So, you know, I, I want to go into this thread by saying, you know, I'm, I'm probably being
overly optimistic about this. But here are my super space beans. I said, I have reason,
me personally, to believe the Department of Justice is investigating Trump and his allies for
attempting to overthrow the government. Here are the clues. The DOJ has made a series of document releases to Congress
in the past week. First, Department of Justice released contemporaneous notes of a phone call
between Trump and the former acting attorney general Rosen, in which Trump pushes the DOJ
to announce the election was corrupt. You know, just say it was corrupt and me and the Republicans
in Congress will take it from there.
That's what he said.
Department of Justice released those notes
despite the fact documents like that
are usually covered by executive privilege.
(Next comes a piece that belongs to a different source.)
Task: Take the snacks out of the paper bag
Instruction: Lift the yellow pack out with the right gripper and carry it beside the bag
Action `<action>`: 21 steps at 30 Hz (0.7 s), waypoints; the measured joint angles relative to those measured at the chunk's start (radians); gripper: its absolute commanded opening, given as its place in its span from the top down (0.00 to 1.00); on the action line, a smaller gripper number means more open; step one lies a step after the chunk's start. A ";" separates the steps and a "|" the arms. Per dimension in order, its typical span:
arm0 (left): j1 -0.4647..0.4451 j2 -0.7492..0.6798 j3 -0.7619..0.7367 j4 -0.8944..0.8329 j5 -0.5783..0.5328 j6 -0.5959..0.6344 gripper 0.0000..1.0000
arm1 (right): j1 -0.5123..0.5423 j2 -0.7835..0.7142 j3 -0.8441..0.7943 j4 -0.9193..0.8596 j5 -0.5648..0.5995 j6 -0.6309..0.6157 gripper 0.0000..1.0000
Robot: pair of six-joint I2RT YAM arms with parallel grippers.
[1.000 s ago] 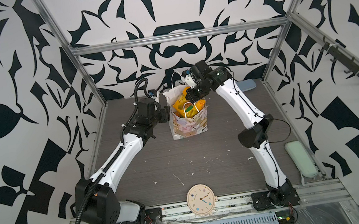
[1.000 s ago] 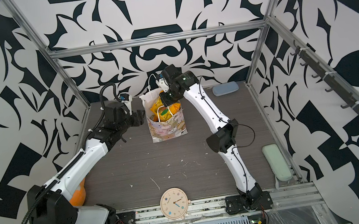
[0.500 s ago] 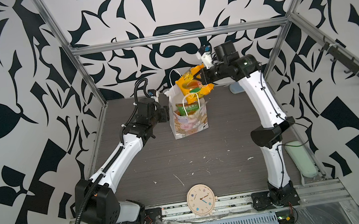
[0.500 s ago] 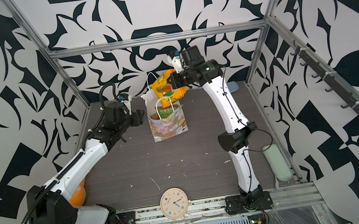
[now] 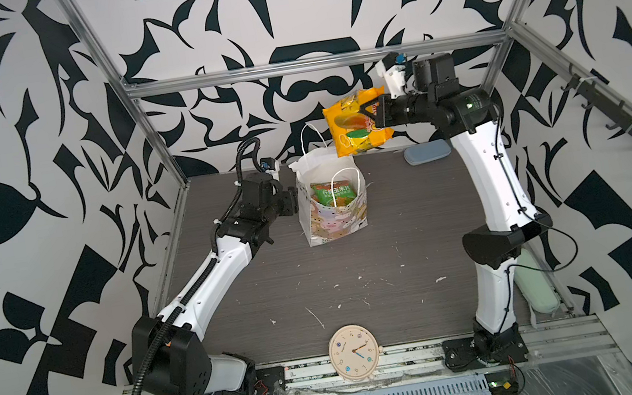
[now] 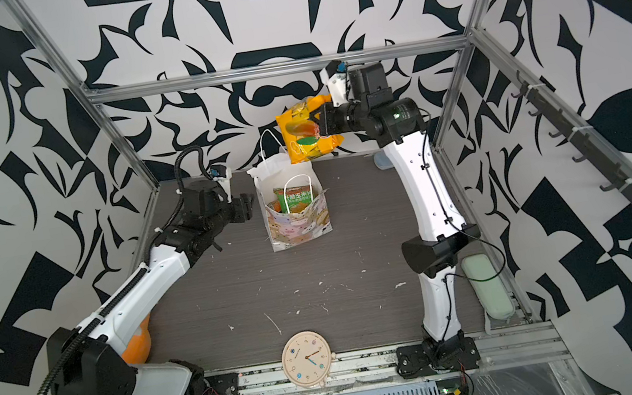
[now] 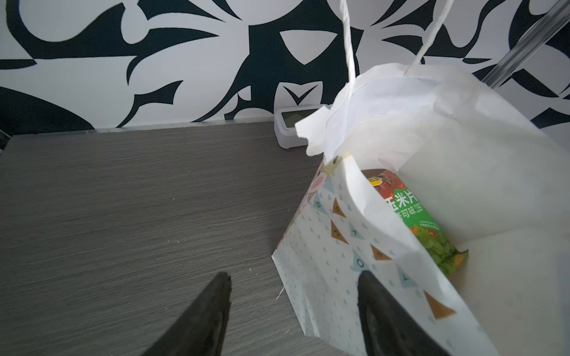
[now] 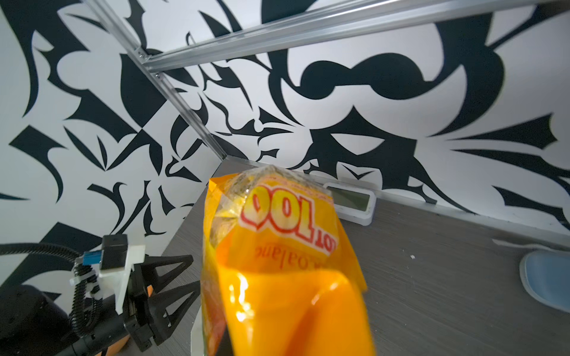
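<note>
Right hand (image 5: 369,113) is clamped tight on a yellow packet (image 5: 355,128), holding it up in the air above and behind the bag (image 5: 334,221). Left hand (image 6: 248,209) sits with fingers well apart right by the bag's narrow side, gripping nothing; can't tell if it's touching the paper. Bag stands upright on the worktop (image 5: 359,276), mouth open, with a green packet (image 5: 333,195) standing inside. Green one reads "玉米片"; the yellow one shows a big "100" and a mango picture.

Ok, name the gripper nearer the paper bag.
Left. The left gripper sits open beside the narrow side of the paper bag; the right gripper hangs above it, holding a yellow-orange packet.
</note>
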 measured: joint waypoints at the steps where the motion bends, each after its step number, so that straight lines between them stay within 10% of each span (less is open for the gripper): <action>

During that call, which took place on December 27th,
Trump insinuated, he could replace Rosen
with Jeffrey Clark if he didn't comply.
In addition to the call notes,
the DOJ released emails in a draft letter
written by Jeffrey Clark, the DOJ released emails in a draft letter written by Jeffrey
Clark the day after that phone call saying the Department of Justice was investigating
election irregularities and that Georgia should send their own, you know, you need to
have a call meeting of the Georgia legislature and send your own Trump delegates to Washington.
And and Jeffrey Clark was looking for Donahue and Rosen
to sign off on this letter. They did not. But the DOJ released that information. On top
of that, the Department of Justice sent letters to Rosen, Donahue, and other former Trump
DOJ officials saying, we're not invoking executive privilege. You're free to testify about
Trump's election shit. All you want. I'm paraphrasing.
Then we have the Department of Justice, Mo Brooks' decision in which they asserted that his
speech at the ellipse was not within the scope of his duties as a congressman, and they
would not represent him in the lawsuit filed against him by Eric Swalwell.
The DOJ went on to say that if the allegations in the Swalwell lawsuit are true, instigating
an attack on a capital is not within the scope of Brooks or any federal employee's job. That is a shot across the bow, a signal to Trump
to say, don't even apply for certification because you're not covered.
Next prosecutors in the Department of Justice are reaching plea agreements with insurrectionists
in which they admit to obstructing and official proceeding, which is the official proceeding
being the verification of the electoral college votes.
That establishes that those sent to the Capitol admit to obstructing the proceeding,
which sets Trump up as instigating others to break the law,
and not just any law, a law which, if broken, could be seen as an attempt to overthrow the government by the person,
or persons that directed it.
Joyce Vance points out other calls showing a pattern. The January
second call to Georgia asking for his 11,780 votes. On January 4, he tried to call election officials
in Arizona two times, but they let it go to voicemail. They didn't want to talk to him after they
heard the Rappensberger debacle. And then again, on January 4, a US attorney in Georgia resigned
after Trump tried to get him to investigate imaginary voter fraud.
Well, all of this leads me to one conclusion. I believe Garland is going to connect the big lie,
election interference, and the insurrection into one big fat multi-count indictment for conspiracy.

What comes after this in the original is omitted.